WORK REQUEST: Please write out the data exactly, line by line.

__________________________________________________

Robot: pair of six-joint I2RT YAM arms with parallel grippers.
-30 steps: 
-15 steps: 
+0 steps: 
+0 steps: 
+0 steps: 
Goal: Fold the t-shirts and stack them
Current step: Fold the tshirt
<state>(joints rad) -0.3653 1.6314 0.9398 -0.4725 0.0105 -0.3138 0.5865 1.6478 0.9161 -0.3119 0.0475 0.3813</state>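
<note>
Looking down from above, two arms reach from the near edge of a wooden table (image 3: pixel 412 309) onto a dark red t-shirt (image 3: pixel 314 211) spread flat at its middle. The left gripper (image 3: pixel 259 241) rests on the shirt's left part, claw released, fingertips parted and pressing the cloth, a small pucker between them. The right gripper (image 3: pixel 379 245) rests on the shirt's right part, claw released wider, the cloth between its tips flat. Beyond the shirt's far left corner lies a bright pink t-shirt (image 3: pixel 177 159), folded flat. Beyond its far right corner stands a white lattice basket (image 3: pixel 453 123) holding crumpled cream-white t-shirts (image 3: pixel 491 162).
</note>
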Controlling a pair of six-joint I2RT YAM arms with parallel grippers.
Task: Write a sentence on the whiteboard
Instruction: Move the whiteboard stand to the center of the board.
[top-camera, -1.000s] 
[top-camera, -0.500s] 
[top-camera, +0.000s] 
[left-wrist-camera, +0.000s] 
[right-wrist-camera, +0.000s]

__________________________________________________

RESPONSE TO THE EXERCISE:
Robot: pair of six-joint I2RT YAM arms with parallel grippers.
-30 steps: 
-15 steps: 
+0 steps: 
+0 steps: 
+0 steps: 
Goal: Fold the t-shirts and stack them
Current step: Fold the tshirt
<state>(joints rad) -0.3653 1.6314 0.9398 -0.4725 0.0105 -0.3138 0.5865 1.6478 0.9161 -0.3119 0.0475 0.3813</state>
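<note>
Looking down from above, two arms reach from the near edge of a wooden table (image 3: pixel 412 309) onto a dark red t-shirt (image 3: pixel 314 211) spread flat at its middle. The left gripper (image 3: pixel 259 241) rests on the shirt's left part, claw released, fingertips parted and pressing the cloth, a small pucker between them. The right gripper (image 3: pixel 379 245) rests on the shirt's right part, claw released wider, the cloth between its tips flat. Beyond the shirt's far left corner lies a bright pink t-shirt (image 3: pixel 177 159), folded flat. Beyond its far right corner stands a white lattice basket (image 3: pixel 453 123) holding crumpled cream-white t-shirts (image 3: pixel 491 162).
</note>
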Controlling a pair of six-joint I2RT YAM arms with parallel grippers.
Task: Write a sentence on the whiteboard
Instruction: Move the whiteboard stand to the center of the board.
[top-camera, -1.000s] 
[top-camera, -0.500s] 
[top-camera, +0.000s] 
[left-wrist-camera, +0.000s] 
[right-wrist-camera, +0.000s]

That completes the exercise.